(Over?) Defensive Coding
-
Just in case $programmingLanguage changes its internal data representation (Snippet from source written/committed circa 2008)
private int firstByteMask = (int) (1 << 15 | 1 << 14 | 1 << 13 | 1 << 12 | 1 << 11 | 1 << 10 | 1 << 9 | 1 << 8); private int secondByteMask = 1 << 7 | 1 << 6 | 1 << 5 | 1 << 4 | 1 << 3 | 1 << 2 | 1 << 1 | 1; private int twelveBitMask = 1 << 11 | 1 << 10 | | 1 << 9 | 1 << 8 | 1 << 7 | 1 << 6 | 1 << 5 | 1 << 4 | 1 << 3 | 1 << 2 | 1 << 1 | 1; private int fiveBitMask = 1 << 4 | 1 << 3 | 1 << 2 | 1 << 1 | 1; private int sixBitMask = (int) ( 1 << 5 | fiveBitMask); private int threeBitMask = 1 << 2 | 1 << 1 | 1; private int signMask = 1<<15; private int exponentMask = (1 << 7 | 1 << 6 | 1 << 5 | 1 << 4 | 1 << 3 | 1 << 2 | 1) << 7; private into mantissaMask = ( 1 << 6 | 1 << 5 | 1 << 4 | 1 << 3 | 1 << 2 | 1) << 16 | secondByteMask;
I tried to recreate the spacing verbatim.
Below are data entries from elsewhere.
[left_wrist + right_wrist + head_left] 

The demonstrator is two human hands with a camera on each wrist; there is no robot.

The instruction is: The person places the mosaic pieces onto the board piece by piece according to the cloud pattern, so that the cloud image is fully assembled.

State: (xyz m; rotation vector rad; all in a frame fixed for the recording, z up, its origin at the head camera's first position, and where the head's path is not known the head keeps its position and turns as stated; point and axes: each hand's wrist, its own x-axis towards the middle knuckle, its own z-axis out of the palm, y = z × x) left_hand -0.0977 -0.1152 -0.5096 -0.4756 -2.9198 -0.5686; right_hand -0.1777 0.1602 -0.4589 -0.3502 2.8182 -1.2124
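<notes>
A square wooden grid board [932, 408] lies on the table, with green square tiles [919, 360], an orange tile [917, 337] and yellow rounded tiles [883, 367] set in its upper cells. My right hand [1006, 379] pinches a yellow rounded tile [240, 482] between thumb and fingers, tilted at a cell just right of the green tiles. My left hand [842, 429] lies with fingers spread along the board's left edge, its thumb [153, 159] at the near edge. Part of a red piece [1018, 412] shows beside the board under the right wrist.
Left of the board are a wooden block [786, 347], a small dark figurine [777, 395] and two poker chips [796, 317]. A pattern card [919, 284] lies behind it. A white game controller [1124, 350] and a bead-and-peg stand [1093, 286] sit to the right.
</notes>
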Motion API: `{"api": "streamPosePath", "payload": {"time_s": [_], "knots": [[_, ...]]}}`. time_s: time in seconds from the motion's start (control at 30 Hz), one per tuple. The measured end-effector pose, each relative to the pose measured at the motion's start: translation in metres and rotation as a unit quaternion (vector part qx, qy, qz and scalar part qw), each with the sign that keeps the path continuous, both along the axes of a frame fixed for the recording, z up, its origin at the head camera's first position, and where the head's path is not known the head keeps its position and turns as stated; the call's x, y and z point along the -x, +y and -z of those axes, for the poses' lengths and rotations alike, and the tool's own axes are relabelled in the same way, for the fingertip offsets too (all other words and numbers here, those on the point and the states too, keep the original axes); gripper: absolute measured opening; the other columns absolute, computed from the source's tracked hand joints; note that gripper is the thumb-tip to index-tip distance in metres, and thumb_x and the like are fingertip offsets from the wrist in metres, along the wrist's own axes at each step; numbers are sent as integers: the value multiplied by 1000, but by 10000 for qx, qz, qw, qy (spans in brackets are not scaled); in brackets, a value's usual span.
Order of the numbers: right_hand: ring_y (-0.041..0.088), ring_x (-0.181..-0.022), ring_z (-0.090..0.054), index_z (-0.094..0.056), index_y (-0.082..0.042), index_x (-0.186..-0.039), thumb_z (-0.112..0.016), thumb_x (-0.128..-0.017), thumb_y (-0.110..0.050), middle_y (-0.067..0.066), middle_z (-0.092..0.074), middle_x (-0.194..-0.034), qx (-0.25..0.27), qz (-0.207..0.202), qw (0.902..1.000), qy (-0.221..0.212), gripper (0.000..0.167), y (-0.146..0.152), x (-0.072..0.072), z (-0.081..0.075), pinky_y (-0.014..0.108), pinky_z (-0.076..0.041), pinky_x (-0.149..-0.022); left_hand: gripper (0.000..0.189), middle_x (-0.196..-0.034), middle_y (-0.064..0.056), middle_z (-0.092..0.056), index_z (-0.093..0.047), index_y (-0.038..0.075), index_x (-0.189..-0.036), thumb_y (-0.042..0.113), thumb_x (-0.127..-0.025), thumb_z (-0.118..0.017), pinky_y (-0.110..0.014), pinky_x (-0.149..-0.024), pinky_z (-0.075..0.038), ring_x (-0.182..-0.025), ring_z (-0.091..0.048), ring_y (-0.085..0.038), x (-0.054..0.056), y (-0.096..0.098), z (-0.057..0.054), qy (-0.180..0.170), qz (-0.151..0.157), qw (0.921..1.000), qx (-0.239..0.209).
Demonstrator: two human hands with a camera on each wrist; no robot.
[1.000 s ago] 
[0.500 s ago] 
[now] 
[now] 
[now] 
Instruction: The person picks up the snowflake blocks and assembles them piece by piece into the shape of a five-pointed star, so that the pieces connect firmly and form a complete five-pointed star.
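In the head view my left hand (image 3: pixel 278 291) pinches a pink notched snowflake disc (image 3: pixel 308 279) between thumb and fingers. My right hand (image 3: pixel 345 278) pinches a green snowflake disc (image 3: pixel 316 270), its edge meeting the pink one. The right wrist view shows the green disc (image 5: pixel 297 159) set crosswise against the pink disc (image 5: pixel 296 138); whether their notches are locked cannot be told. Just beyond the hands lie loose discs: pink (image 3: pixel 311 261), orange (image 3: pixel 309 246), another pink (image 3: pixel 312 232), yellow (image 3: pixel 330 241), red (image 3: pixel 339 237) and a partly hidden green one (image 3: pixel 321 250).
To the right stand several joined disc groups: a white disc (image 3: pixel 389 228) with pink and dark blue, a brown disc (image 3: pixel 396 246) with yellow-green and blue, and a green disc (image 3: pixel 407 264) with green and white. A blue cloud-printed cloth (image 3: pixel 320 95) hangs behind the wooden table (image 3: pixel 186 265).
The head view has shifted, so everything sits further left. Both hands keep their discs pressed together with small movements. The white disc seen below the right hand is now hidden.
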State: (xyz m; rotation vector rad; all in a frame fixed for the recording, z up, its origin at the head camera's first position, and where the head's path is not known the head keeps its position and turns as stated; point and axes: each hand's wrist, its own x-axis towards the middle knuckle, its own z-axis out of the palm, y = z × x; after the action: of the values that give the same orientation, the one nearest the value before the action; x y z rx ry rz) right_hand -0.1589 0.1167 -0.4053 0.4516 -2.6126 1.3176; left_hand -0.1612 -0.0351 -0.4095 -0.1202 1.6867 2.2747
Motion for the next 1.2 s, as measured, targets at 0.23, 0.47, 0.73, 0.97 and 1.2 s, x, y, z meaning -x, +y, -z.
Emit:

I find it curious that the exponent and mantissa seem to be incomplete without "1 << 1" but I haven't analyzed how they're actually being used (however, I believe it likely that it was simply missed.) Also, these are instance variables, not "static final". Explicit casting?